* **The problem**
Copy exactly and only the lines running from the one that contains "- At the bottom" to the final line of the data below, without the pictures.
◆ ◆ ◆ ◆ ◆ ◆ ◆
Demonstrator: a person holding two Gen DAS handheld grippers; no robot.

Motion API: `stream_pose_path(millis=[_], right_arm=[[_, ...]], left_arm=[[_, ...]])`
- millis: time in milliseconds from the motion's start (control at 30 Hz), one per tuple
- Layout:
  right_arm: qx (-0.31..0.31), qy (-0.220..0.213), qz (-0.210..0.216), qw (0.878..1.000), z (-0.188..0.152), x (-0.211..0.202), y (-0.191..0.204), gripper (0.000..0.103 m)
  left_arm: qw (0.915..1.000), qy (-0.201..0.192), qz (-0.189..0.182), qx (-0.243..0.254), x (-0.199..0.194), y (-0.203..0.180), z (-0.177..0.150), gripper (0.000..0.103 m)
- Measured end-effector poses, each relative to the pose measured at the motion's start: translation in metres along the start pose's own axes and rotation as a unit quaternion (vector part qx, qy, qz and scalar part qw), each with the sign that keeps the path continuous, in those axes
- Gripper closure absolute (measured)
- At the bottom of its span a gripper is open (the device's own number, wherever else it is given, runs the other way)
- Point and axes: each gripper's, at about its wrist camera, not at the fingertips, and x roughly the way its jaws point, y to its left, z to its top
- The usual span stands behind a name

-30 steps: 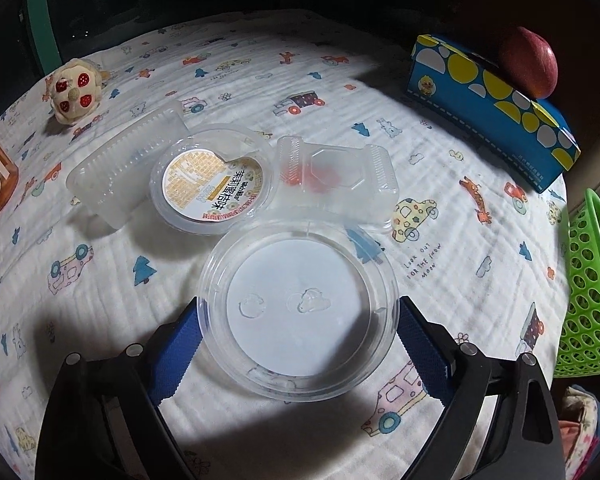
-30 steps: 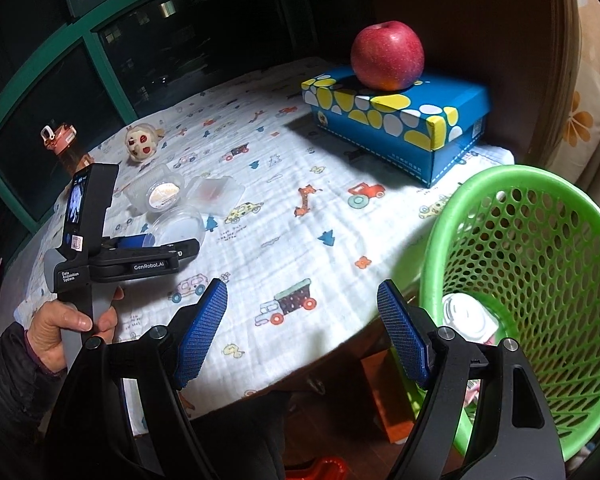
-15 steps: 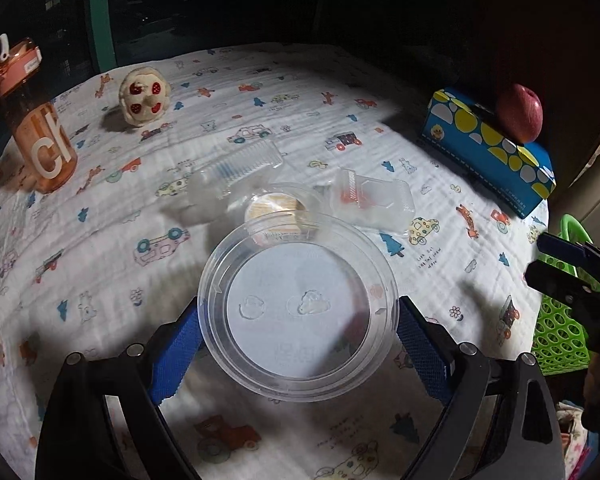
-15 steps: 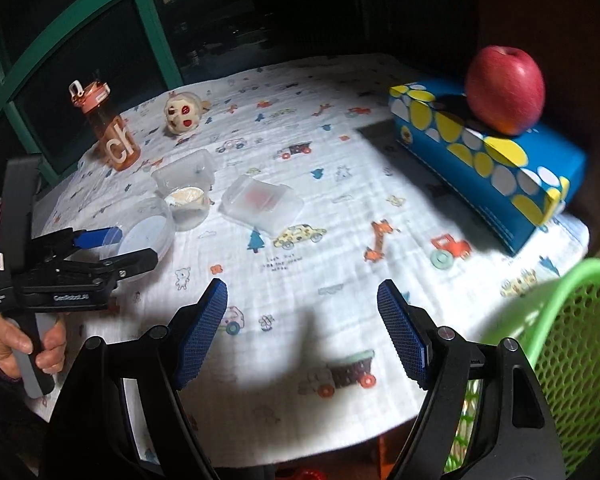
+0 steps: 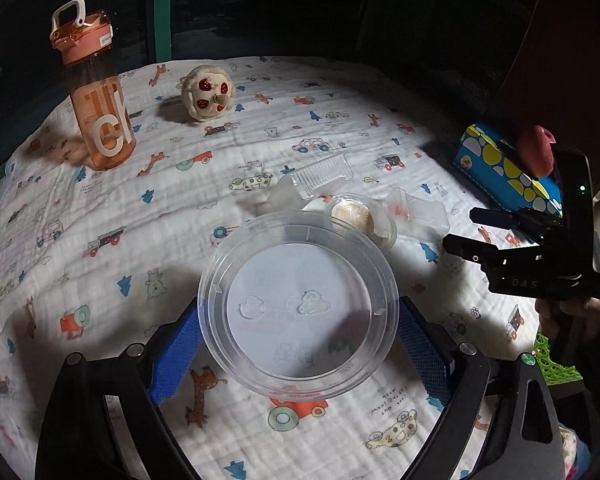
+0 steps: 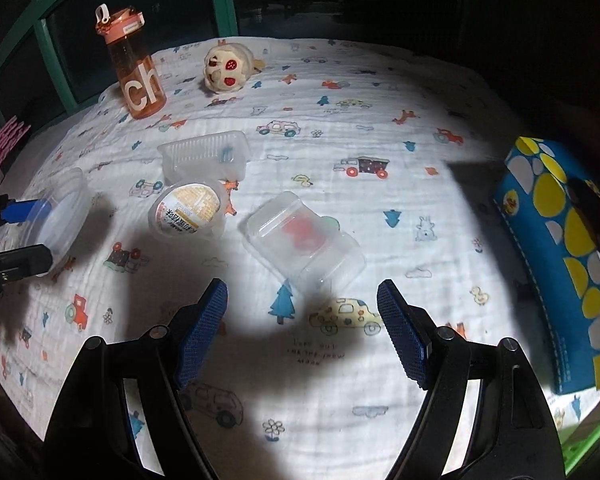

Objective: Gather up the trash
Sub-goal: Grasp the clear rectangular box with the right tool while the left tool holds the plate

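My left gripper is shut on a round clear plastic lid and holds it above the tablecloth; it shows at the left of the right wrist view. On the cloth lie a labelled round cup, a clear ribbed tray and a clear clamshell box with red residue. My right gripper is open and empty, just in front of the clamshell. It shows from the side in the left wrist view.
An orange water bottle and a plush toy stand at the far side. A blue and yellow box with a red apple on it lies at the right. A green basket is beyond the right table edge.
My left gripper has lifted the lid up and drawn back from the other containers. My right gripper has swung from the basket toward the clamshell.
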Motion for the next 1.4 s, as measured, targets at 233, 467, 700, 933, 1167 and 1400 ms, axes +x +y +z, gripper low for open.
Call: stream_pose_path(millis=[233,467,700,933,1167,1400], right_arm=[[-0.049,0.016,0.003,0.999,0.014,0.029,0.004,0.026],[-0.085,0.033,0.003,0.996,0.024,0.054,0.007,0.026],[-0.082,0.039,0.02,0.996,0.028,0.066,0.006,0.025],[-0.084,0.039,0.03,0.995,0.025,0.06,0.013,0.039],[-0.056,0.033,0.027,0.998,0.009,0.041,0.023,0.043],[0.021,0.018,0.025,0.999,-0.015,0.005,0.022,0.048]], left_arm=[[0.9998,0.001,0.002,-0.022,0.001,0.014,0.0,0.014],[0.9995,0.001,0.005,-0.031,0.001,0.022,0.001,0.014],[0.9991,0.003,0.011,-0.04,0.0,0.029,0.0,0.014],[0.9988,0.005,0.012,-0.047,0.0,0.033,-0.002,0.014],[0.999,0.001,0.009,-0.044,-0.004,0.027,-0.002,0.014],[0.9994,-0.006,-0.005,-0.033,-0.01,0.008,-0.003,0.014]])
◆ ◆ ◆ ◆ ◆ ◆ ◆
* **Written response**
- At the bottom of its span a gripper is open (the device's own number, wherever else it is given, runs the other way)
- Point and axes: each gripper's, at about its wrist camera, not at the fingertips, and x roughly the way its jaws point, y to its left, z to its top
- The usual span stands behind a name

-30 steps: 
-30 steps: 
-15 steps: 
-15 steps: 
+0 steps: 
+0 steps: 

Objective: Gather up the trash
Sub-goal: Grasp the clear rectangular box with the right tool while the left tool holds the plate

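My left gripper is shut on a round clear plastic lid and holds it above the tablecloth; it shows at the left of the right wrist view. On the cloth lie a labelled round cup, a clear ribbed tray and a clear clamshell box with red residue. My right gripper is open and empty, just in front of the clamshell. It shows from the side in the left wrist view.
An orange water bottle and a plush toy stand at the far side. A blue and yellow box with a red apple on it lies at the right. A green basket is beyond the right table edge.
My left gripper has lifted the lid up and drawn back from the other containers. My right gripper has swung from the basket toward the clamshell.
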Motion for the next 1.4 s, as measured, targets at 233, 467, 700, 933, 1167 and 1400 ms, axes +x +y +z, gripper low for open.
Call: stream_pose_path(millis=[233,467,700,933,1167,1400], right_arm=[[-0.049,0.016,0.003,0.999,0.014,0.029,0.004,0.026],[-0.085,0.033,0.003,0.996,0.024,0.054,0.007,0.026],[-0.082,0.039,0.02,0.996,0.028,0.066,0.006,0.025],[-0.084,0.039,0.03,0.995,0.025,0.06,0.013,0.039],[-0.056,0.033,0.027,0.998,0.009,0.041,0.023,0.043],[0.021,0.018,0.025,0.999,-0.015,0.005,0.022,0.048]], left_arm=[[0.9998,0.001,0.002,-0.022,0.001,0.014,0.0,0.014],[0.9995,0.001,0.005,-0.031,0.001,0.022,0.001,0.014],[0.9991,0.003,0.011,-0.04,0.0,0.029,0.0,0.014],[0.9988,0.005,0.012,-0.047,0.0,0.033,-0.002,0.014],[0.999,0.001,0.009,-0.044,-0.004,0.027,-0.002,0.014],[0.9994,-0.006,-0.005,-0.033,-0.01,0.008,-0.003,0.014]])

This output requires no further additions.